Auditory receptors in macaque cochlea

HCs with unique mechanical sensory properties in the auditory system play a crucial role in sound transduction. To gain comprehensive insights into their molecular identities compared to mouse species, we integrated our macaque and mouse single-nucleus data separately using the single-cell variational inference (scVI) method25 (Supplementary Fig. 6) and subset the HC population based on the unique expression of the HC marker MYO7A/Myo7a (Fig. 2a and Supplementary Figs. 5 and 6). We observed a strong correspondence between the transcriptomic signatures of the HC lineages in macaques and mice, as mature/terminal marker genes26,27,28 (OHC: SLC26A5/Slc26a5, KCNQ4/Kcnq4 and PCP4/Ocm; IHC: SLC17A8/Slc17a8, CALB2/Calb2, and ATP2A3/Atp2a3) are selectively enriched in these two subtypes (Fig. 2b and Supplementary Fig. 7). The motor protein PRESTIN was precisely localized in the OHC basolateral membrane in both species (Fig. 2b, c and Supplementary Fig. 7) and OHCs in macaque species exhibited the biophysical feature of motility evoked by electrical stimuli (Fig. 2d and Movie S1).

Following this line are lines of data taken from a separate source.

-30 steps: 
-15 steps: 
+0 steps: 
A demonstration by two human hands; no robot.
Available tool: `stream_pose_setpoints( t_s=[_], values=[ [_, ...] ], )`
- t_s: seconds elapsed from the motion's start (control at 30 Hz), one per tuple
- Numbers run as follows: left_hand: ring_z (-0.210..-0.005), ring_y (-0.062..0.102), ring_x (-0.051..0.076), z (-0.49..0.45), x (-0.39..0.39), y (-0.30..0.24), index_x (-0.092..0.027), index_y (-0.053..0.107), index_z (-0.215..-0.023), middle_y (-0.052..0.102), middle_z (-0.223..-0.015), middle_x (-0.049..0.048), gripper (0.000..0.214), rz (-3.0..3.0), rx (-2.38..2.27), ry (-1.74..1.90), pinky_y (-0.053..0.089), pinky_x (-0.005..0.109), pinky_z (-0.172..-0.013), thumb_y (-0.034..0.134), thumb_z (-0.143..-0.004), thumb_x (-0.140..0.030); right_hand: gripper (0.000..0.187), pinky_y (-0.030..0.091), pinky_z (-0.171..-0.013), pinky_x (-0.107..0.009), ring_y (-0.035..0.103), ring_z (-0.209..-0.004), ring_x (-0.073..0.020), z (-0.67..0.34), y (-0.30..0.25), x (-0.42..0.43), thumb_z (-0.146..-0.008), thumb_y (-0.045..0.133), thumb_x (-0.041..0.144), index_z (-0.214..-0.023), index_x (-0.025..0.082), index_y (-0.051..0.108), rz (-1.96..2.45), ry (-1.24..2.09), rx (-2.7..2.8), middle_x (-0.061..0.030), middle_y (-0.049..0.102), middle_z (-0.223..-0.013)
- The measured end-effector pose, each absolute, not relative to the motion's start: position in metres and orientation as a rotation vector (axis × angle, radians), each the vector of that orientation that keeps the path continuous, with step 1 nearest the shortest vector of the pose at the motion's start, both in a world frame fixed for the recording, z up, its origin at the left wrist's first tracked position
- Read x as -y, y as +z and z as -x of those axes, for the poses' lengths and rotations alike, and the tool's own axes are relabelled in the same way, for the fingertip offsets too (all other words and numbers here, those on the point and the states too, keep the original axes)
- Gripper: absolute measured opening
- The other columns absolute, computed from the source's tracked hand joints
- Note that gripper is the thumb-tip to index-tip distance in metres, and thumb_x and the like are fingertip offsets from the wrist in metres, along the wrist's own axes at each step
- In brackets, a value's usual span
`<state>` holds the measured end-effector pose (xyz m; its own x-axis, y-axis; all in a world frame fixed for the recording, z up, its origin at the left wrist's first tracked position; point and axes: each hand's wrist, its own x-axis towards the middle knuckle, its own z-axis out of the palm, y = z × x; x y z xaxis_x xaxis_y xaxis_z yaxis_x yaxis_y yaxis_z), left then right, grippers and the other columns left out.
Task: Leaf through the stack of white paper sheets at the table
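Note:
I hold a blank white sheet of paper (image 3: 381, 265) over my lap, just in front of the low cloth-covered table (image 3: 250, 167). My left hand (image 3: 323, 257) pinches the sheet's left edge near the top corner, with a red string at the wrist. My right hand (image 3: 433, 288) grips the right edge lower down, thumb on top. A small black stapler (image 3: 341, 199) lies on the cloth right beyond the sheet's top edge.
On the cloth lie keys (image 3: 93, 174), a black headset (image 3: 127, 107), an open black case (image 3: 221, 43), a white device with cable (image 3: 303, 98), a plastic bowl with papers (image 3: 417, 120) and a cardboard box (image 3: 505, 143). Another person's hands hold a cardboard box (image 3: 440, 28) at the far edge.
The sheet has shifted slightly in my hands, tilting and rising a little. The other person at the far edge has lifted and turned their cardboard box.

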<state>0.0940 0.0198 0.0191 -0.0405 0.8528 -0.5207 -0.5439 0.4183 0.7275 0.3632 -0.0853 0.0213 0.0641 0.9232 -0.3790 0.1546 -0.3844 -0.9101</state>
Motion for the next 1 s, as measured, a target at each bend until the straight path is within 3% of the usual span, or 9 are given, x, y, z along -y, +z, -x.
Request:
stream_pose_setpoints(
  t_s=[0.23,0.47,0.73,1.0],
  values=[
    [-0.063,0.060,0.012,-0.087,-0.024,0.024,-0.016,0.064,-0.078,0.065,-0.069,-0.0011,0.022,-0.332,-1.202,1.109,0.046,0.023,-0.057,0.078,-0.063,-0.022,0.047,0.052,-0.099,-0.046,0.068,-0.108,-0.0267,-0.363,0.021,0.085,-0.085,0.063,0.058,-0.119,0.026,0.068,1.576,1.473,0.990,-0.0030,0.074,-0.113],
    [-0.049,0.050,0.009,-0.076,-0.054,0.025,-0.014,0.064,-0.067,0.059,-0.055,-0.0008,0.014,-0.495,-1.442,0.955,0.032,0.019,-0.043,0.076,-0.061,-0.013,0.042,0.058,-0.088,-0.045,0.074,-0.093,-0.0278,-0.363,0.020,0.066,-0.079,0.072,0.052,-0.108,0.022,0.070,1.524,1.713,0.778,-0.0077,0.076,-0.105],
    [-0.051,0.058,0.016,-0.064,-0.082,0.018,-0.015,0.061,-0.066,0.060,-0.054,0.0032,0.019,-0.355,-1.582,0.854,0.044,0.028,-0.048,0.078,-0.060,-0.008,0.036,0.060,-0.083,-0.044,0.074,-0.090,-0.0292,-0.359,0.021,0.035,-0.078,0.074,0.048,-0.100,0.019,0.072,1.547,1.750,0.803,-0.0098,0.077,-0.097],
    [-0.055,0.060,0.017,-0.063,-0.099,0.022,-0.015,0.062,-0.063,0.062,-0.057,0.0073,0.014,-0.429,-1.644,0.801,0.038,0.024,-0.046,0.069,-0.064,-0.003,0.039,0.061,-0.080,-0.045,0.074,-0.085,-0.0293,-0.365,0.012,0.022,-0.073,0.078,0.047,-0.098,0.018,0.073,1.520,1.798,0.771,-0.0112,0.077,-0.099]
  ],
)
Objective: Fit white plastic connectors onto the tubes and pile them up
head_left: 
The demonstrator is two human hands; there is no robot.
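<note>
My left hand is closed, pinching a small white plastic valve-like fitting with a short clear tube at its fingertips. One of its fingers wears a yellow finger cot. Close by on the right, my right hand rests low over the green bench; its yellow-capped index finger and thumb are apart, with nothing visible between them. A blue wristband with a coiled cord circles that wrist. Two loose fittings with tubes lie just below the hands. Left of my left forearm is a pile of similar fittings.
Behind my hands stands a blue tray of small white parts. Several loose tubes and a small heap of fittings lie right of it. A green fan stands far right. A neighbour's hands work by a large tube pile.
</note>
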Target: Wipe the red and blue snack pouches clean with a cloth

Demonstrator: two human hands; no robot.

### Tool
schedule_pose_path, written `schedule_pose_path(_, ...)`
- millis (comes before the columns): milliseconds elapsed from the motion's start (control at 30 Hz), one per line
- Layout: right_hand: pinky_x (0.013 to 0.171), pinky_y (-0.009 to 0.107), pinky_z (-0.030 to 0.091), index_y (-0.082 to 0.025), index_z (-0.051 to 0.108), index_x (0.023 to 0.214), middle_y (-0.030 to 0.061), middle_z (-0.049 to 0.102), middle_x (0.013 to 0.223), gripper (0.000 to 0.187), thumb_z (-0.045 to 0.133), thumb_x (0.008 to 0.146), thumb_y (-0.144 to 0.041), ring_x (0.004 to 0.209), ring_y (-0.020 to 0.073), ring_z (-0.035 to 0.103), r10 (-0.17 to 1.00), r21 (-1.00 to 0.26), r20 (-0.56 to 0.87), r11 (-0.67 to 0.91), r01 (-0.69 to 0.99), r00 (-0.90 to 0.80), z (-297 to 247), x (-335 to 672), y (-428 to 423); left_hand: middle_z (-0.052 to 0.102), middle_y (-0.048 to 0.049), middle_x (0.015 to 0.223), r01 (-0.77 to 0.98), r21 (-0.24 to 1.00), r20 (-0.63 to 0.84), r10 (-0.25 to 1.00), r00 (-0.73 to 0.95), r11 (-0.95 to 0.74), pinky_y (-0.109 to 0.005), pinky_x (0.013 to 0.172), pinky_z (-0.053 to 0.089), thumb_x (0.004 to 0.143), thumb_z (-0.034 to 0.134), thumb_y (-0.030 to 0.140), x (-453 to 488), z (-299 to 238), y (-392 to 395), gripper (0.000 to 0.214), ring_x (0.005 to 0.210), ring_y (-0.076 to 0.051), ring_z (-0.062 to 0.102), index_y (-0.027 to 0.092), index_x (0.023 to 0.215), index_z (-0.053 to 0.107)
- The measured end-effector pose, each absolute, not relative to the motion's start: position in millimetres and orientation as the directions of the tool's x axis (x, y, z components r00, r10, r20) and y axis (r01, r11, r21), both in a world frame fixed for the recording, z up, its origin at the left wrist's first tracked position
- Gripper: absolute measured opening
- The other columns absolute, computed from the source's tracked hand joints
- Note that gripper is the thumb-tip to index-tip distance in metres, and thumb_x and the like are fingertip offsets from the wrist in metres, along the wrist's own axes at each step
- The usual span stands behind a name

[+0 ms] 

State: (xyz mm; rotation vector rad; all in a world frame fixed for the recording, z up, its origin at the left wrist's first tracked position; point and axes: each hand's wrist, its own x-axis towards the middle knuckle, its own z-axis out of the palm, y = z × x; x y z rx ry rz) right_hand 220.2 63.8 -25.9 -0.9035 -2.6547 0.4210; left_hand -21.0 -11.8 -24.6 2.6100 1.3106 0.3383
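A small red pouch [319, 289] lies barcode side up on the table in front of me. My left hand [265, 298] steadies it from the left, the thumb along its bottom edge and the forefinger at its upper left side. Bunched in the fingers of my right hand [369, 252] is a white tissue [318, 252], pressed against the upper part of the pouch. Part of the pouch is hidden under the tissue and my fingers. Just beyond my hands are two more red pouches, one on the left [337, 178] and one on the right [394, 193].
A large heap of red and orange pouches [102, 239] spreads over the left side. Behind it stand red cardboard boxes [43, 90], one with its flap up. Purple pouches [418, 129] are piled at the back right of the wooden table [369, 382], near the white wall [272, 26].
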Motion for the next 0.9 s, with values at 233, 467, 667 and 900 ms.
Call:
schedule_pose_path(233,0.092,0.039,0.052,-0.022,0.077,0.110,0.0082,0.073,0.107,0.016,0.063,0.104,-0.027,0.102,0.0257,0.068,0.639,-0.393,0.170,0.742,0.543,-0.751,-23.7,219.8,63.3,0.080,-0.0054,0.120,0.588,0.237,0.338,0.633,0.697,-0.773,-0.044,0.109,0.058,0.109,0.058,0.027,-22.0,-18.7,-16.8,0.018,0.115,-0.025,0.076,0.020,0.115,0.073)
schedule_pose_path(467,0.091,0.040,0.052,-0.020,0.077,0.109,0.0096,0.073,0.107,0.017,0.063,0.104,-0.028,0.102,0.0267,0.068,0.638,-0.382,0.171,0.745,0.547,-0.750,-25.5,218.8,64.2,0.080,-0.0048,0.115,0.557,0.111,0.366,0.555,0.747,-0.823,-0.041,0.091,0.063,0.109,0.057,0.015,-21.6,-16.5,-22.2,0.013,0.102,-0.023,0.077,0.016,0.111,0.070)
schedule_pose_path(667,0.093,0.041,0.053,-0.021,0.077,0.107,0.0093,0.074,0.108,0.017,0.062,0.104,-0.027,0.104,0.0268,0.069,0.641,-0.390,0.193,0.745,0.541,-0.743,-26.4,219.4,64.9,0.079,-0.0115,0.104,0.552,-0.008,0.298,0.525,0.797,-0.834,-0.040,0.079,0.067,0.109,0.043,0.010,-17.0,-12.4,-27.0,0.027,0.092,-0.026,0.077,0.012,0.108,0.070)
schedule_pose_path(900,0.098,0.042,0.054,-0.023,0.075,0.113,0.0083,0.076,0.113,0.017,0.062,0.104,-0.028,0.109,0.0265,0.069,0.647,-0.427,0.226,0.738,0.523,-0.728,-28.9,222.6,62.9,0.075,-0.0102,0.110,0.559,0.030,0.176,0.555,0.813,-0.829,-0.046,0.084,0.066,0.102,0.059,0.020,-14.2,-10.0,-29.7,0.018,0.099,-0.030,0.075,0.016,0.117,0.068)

Furthermore, well-characterized transcriptional regulators that specify and maintain the fate of OHCs and IHCs, including IKZF29 (which encodes IKAROS family zinc finger 2) and TBX210,29 (which encodes T-box transcription factor 2), were strongly expressed in HCs across species (Fig. 2b and Supplementary Fig. 7). These findings suggest that HCs in the cochlea of both species might share conserved gene regulatory machinery.

Fig. 2: Characterization of auditory receptors in the macaque cochlea.
Fig. 2: Characterization of auditory receptors in the macaque cochlea.The alternative text for this image may have been generated using AI.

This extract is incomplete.